SOHBET......... PEYGAMBERİMİZİN NÛRU
Mevâhib-i Ledünniyye kitâbında ve Zerkânî'nin (Rahmetullahi teâlâ aleyh) bu kitâbın şerhinde buyuruyor ki:
“Abdüllah bin Abbâsın (Radıyallahü anh) bildirdiği hadîs-i şerîfte; (Benim dedelerimin hiçbiri zinâ yapmadı. Allahü teâlâ, beni, tayyîb, yâni temiz babalardan, temiz analardan getirdi. Dedelerimden birinin iki oğlu olsaydı, ben bunların en hayırlısında, en iyisinde bulunurdum.) buyuruldu.”
Âdem aleyhisselâm, öleceği zaman, oğlu Şît aleyhisselâma dedi ki: “Yavrum! Bu alnında parlayan nûr, son Peygamber olan Muhammed aleyhisselâmın nûrudur. Bu nûru, mü’min, temiz ve afîf Hânımlara teslîm et ve oğluna da böyle vasiyet et!”

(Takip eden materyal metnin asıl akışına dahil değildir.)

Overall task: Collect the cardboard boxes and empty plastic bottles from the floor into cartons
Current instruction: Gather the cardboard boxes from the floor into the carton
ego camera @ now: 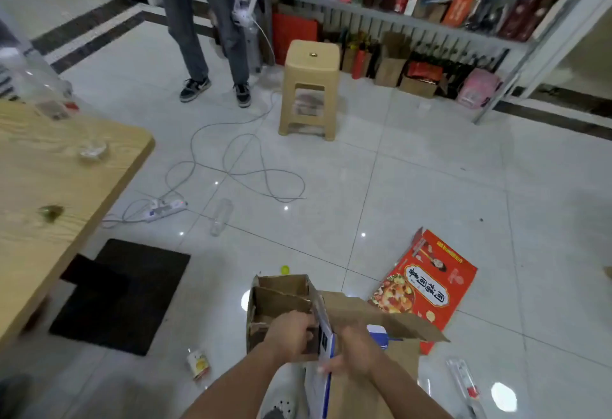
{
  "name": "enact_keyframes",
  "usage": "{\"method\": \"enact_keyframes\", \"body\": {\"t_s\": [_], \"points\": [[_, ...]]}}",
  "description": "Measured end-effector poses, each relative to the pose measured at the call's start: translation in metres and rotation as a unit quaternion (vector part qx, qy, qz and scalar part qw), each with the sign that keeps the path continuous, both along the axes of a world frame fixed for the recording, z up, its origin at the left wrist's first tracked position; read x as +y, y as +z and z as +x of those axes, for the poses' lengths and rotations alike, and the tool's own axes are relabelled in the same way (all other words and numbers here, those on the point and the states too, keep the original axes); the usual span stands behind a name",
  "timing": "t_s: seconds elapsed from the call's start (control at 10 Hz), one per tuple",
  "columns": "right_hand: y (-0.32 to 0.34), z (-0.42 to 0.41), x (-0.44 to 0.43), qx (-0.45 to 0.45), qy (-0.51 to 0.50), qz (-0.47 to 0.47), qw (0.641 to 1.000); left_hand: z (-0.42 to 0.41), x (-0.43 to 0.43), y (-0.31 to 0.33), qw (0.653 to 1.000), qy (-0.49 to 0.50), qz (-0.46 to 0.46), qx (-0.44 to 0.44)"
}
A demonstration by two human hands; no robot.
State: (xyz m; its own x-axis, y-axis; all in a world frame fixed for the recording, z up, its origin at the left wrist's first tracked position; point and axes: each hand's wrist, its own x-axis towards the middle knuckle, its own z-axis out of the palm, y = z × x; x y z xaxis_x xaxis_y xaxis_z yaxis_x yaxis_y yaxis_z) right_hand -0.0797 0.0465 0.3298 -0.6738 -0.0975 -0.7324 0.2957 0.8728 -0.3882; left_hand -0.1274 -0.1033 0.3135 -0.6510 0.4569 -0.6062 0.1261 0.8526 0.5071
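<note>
In the lower middle of the frame the left hand [291, 332] has its fingers curled over the rim of an open brown cardboard box [278, 299], its fingertips hidden inside. The right hand [356, 352] is smeared by motion blur and lies against a white-and-blue panel [326, 345] that stands on edge between the two hands; whether it grips the panel or only touches it cannot be told. A brown flap [381, 319] spreads to the right and covers the lower corner of a flattened red printed box [427, 289] on the floor. Further up, left of centre, a clear bottle [221, 216] lies on the tiles, faint against them. A small yellow-labelled bottle [198, 364] lies at lower left, and another clear bottle [463, 382] at lower right is blurred. The desk [49, 187] is cut off by the left edge.
</note>
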Motion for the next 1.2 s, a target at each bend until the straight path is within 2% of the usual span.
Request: {"method": "enact_keyframes", "body": {"t_s": [0.1, 0.2, 0.3, 0.4, 0.6, 0.7, 0.8, 0.9, 1.0, 1.1, 1.2], "points": [[0.064, 0.001, -0.036, -0.005, 0.089, 0.002, 0.996, 0.023, -0.042, 0.056, 0.999, 0.036, -0.01, 0.011], [0.101, -0.003, -0.077, 0.007, 0.189, 0.006, 0.982, 0.049, -0.087, 0.086, 0.993, 0.109, -0.038, 0.031], [0.126, -0.003, -0.13, 0.037, 0.253, 0.001, 0.967, 0.081, -0.13, 0.114, 0.979, 0.195, -0.041, 0.04], [0.138, 0.012, -0.19, 0.061, 0.35, -0.016, 0.935, 0.123, -0.178, 0.128, 0.955, 0.282, -0.064, 0.061], [0.156, 0.075, -0.288, 0.045, 0.48, -0.035, 0.876, 0.233, -0.248, 0.133, 0.877, 0.46, -0.133, 0.033], [0.174, 0.12, -0.332, 0.006, 0.444, -0.055, 0.894, 0.292, -0.272, 0.128, 0.822, 0.558, -0.11, 0.009], [0.158, 0.156, -0.368, 0.035, 0.534, -0.075, 0.842, 0.349, -0.288, 0.121, 0.766, 0.637, -0.084, -0.024], [0.138, 0.194, -0.395, 0.022, 0.616, -0.034, 0.787, 0.398, -0.303, 0.115, 0.734, 0.676, -0.059, -0.033], [0.113, 0.227, -0.43, 0.0, 0.657, 0.001, 0.754, 0.436, -0.317, 0.105, 0.712, 0.701, -0.035, -0.03], [0.115, 0.255, -0.461, 0.016, 0.731, 0.052, 0.68, 0.461, -0.334, 0.093, 0.691, 0.722, -0.024, -0.035], [0.12, 0.274, -0.483, 0.037, 0.78, 0.079, 0.62, 0.475, -0.356, 0.083, 0.703, 0.709, -0.022, -0.061]]}}
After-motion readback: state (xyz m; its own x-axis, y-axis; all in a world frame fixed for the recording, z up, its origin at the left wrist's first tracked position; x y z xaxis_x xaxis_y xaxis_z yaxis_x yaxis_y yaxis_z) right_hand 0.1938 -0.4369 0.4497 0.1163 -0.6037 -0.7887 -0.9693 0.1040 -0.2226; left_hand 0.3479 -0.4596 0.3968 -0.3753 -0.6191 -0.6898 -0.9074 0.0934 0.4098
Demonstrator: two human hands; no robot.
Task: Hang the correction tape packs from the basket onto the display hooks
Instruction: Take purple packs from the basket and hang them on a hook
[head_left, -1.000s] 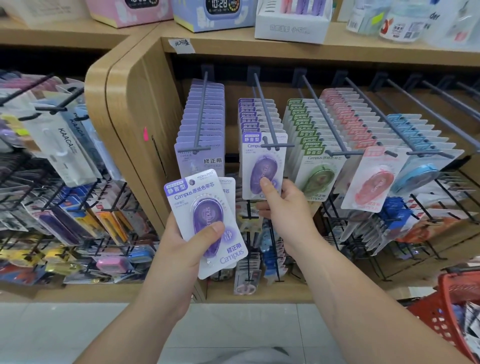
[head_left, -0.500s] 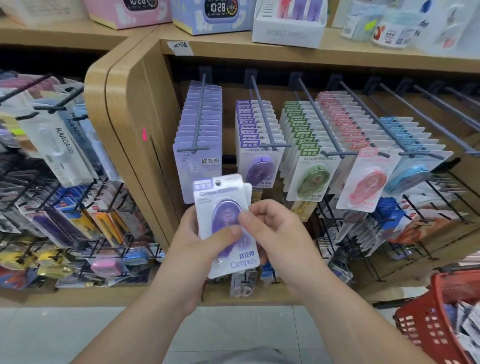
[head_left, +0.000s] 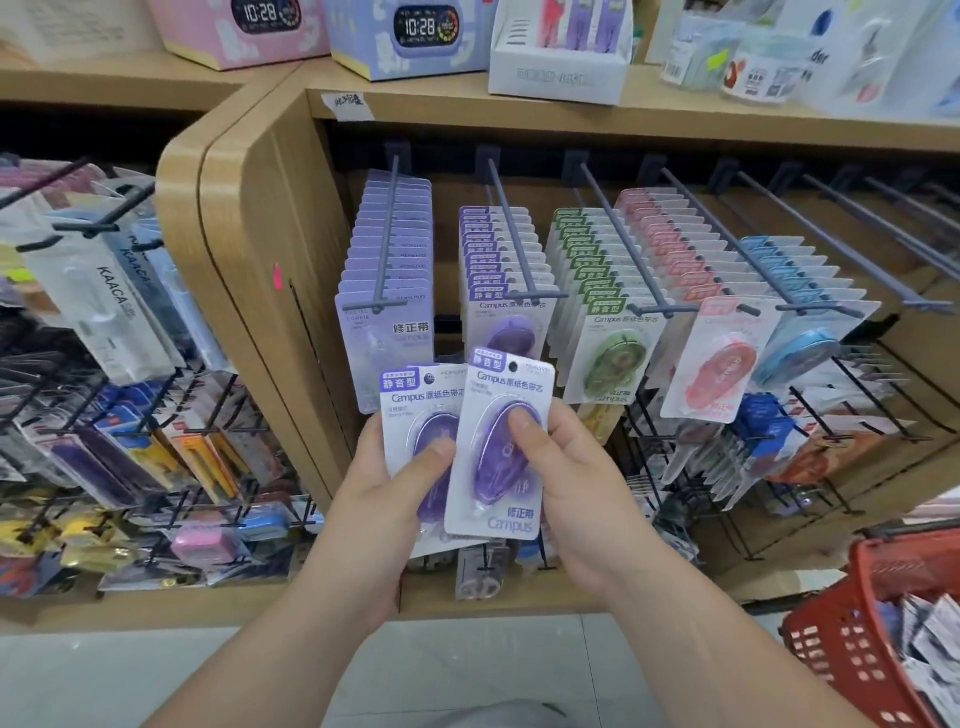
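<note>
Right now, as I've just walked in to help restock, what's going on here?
A person is stocking correction tape. The right hand pinches one purple pack, thumb on its blister, in front of a second purple pack that the left hand holds. Neither pack is hung yet. Matching purple packs hang on the hook just above them. A red basket at the lower right has more packs in it.
</note>
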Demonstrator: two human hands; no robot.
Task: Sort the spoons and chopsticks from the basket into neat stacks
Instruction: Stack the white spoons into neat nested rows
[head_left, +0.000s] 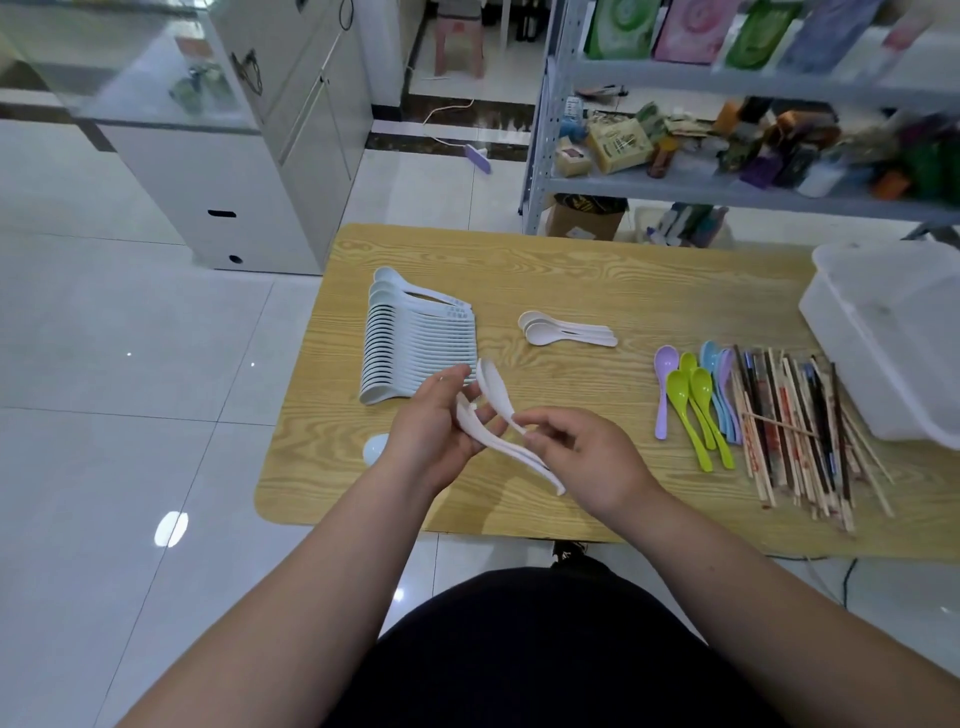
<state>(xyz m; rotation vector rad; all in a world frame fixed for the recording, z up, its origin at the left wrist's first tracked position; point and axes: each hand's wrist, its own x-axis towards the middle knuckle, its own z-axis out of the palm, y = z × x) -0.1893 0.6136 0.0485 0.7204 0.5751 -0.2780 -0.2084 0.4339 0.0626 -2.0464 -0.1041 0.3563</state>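
Note:
My left hand (434, 434) grips a few nested white soup spoons (498, 447) above the table's front half. My right hand (587, 457) pinches the handle of one more white spoon (493, 387) beside them. A long row of nested white spoons (415, 345) lies on the wooden table (571, 270) just beyond my left hand. A small stack of cream spoons (563, 332) lies mid-table. Coloured spoons (696, 400) in purple, green and blue lie to the right, next to a pile of wooden chopsticks (800, 431). A white plastic basket (893, 332) stands at the far right.
One white spoon bowl (375, 449) shows at the table's left edge, partly behind my left wrist. A grey shelf unit (727, 176) with boxes stands behind the table. A white cabinet (249, 171) stands to the left on a glossy tiled floor.

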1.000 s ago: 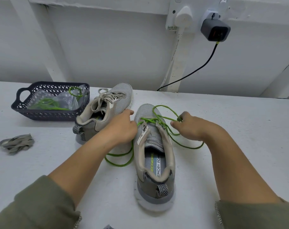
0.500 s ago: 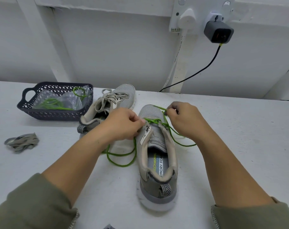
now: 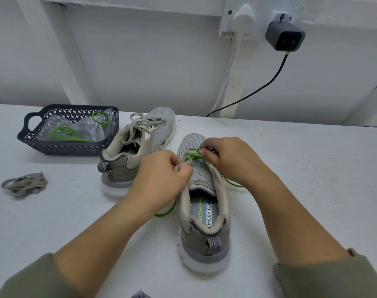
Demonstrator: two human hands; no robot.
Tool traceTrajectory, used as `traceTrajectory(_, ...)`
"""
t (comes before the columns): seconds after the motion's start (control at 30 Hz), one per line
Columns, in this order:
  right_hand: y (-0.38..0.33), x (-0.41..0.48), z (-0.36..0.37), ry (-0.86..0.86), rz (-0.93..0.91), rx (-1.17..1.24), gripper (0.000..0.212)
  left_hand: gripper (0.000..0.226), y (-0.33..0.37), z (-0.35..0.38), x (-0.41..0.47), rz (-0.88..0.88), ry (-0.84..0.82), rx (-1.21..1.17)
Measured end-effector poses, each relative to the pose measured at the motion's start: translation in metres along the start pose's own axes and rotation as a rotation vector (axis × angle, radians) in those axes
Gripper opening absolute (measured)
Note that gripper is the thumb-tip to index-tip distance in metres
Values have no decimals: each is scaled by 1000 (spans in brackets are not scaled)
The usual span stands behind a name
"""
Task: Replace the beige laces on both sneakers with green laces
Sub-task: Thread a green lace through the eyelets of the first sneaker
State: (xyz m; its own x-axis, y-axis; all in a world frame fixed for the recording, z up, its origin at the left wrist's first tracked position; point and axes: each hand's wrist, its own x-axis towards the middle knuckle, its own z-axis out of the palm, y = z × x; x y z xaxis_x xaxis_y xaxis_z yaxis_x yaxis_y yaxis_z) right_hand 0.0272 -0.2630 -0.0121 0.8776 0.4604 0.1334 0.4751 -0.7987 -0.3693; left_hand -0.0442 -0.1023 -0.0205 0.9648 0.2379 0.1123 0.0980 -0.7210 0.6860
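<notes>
Single head-worn wide-angle view, pitched forward and down over a white table (image 3: 312, 179).

The lens sits above and behind the person's forearms, which enter from the two bottom corners and converge just above frame centre, where the left hand (image 3: 161, 179) and right hand (image 3: 228, 160) meet close under it at the green lace (image 3: 193, 155) of the near sneaker (image 3: 204, 239), heel toward the viewer. The view faces a white wall (image 3: 140, 61) behind the table; the table's far edge crosses mid-frame, sloping down to the right. A grey charger (image 3: 285, 36) sits top right, a dark basket (image 3: 60, 148) at left, farther off. The second sneaker (image 3: 157, 125) lies beyond the left hand.
</notes>
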Motion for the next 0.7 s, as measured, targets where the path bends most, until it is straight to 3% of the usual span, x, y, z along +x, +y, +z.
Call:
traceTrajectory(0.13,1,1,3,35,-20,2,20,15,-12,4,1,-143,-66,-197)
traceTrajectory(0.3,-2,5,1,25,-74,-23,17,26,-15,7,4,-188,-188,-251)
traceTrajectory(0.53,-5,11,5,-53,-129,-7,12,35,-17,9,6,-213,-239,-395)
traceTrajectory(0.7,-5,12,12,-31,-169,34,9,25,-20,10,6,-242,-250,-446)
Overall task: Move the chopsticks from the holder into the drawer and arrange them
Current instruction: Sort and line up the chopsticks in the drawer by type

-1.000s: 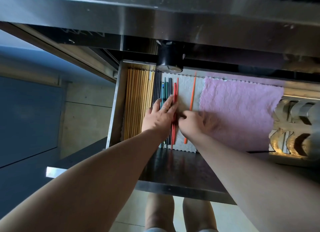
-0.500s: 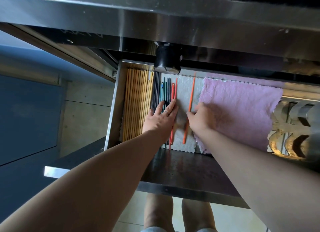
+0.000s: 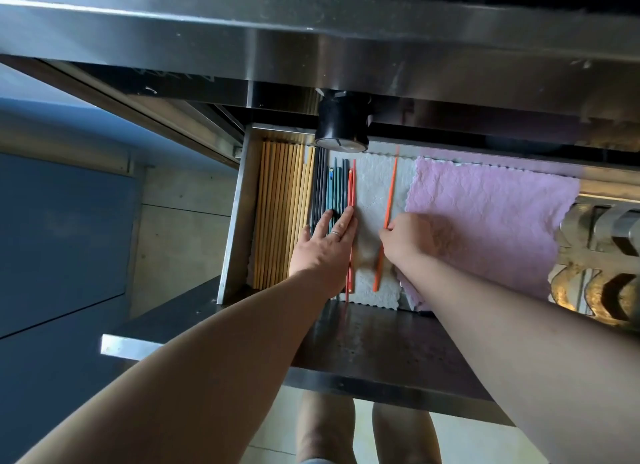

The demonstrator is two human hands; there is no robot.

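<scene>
The only view comes from a wide-angle camera on the person's head, tipped steeply down and forward. It looks past the steel bench (image 3: 311, 31) edge at the top into the open drawer (image 3: 239, 204) below. Both forearms run up from the bottom corners to the left hand (image 3: 322, 249) and right hand (image 3: 408, 238), at arm's length near mid-frame beside a chopstick (image 3: 390, 193). Legs (image 3: 325, 425) and floor (image 3: 467, 439) fill the bottom edge.

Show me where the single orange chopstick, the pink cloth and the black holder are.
single orange chopstick (image 3: 391, 192): head view, upper half of its shaft.
pink cloth (image 3: 491, 218): head view, middle of the cloth.
black holder (image 3: 342, 126): head view, its side wall.
</scene>
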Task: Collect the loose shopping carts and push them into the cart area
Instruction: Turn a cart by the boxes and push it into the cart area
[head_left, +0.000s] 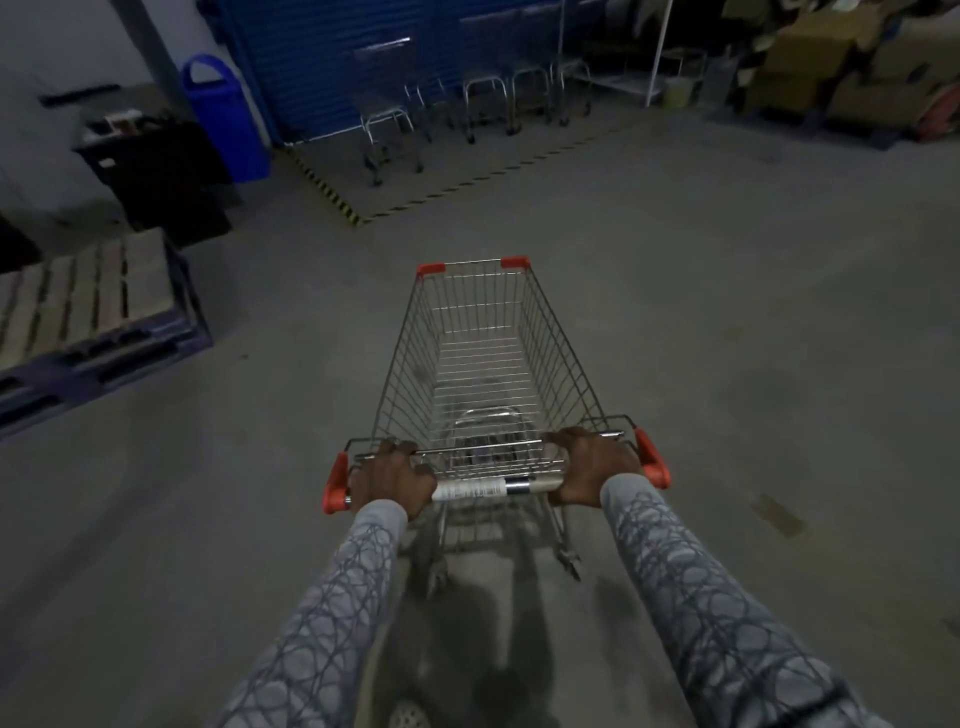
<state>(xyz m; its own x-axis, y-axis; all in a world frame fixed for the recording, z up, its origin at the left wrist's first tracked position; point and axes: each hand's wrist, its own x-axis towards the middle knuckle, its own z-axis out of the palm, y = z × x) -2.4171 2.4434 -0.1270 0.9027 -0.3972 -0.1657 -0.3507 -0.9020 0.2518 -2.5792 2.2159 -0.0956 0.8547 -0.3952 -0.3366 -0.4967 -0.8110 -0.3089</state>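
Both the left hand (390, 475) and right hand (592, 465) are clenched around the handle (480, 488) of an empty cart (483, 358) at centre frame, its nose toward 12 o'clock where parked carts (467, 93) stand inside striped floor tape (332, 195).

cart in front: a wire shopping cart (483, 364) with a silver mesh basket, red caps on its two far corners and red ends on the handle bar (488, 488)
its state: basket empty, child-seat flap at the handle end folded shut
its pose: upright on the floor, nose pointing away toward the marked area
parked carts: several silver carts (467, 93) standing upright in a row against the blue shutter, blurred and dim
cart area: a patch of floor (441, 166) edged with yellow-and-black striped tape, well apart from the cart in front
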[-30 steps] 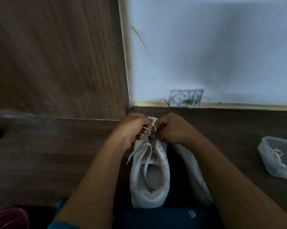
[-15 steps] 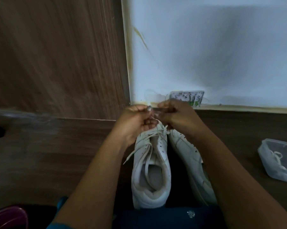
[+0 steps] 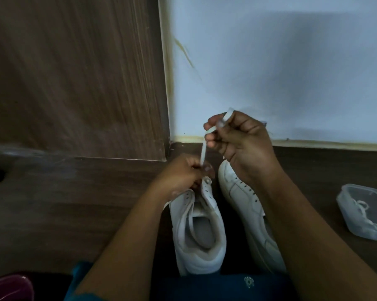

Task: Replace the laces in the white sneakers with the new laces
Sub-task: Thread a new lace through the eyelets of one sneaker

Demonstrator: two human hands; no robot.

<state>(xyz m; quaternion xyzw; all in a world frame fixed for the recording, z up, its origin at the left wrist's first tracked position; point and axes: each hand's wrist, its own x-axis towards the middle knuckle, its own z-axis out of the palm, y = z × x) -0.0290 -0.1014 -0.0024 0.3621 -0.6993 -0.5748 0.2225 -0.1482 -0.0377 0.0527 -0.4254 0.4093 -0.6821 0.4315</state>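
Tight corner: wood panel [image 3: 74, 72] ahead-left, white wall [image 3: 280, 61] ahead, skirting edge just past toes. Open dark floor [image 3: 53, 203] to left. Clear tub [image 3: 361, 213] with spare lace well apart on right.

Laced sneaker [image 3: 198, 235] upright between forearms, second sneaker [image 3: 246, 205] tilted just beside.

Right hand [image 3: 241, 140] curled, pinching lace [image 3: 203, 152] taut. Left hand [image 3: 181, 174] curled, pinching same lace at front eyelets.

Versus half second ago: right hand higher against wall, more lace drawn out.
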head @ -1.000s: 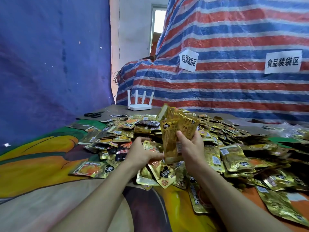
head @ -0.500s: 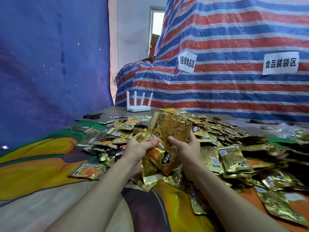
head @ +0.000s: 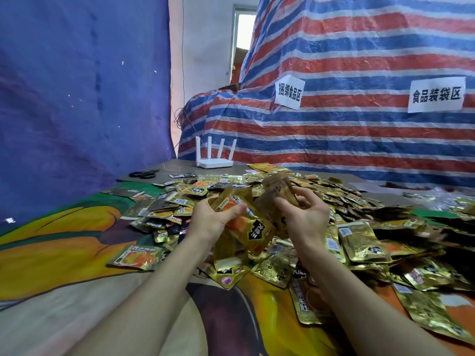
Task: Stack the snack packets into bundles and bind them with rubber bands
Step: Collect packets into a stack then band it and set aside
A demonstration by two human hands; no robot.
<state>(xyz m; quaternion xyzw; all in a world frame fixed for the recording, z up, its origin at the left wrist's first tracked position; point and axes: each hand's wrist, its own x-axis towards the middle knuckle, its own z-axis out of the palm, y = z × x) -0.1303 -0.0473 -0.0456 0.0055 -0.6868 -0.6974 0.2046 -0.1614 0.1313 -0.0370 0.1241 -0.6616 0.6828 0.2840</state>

Muhammed aleyhisselâma gelinceye kadar, bütün babalar, oğullarına böyle vasiyet etti. Hepsi, bu vasiyeti yerine getirip, en asîl, en kibâr kız ile evlendi. Nûr, temiz alınlardan, temiz kadınlardan geçerek, sâhibine ulaştı.
Şevâhid-ün-Nübüvve kitâbında buyuruluyor ki:
“Muhammed aleyhisselâmın zerresini taşıdığı için, Âdem aleyhisselâmın alnında nûr parlıyordu. Bu zerre, hazret-i Havvâ'ya ve ondan da, Şît aleyhisselâma ve böylece, temiz erkeklerden, temiz kadınlara ve temiz kadınlardan temiz erkeklere geçti. O nûr da, zerre ile birlikte alınlardan, alınlara geçti.”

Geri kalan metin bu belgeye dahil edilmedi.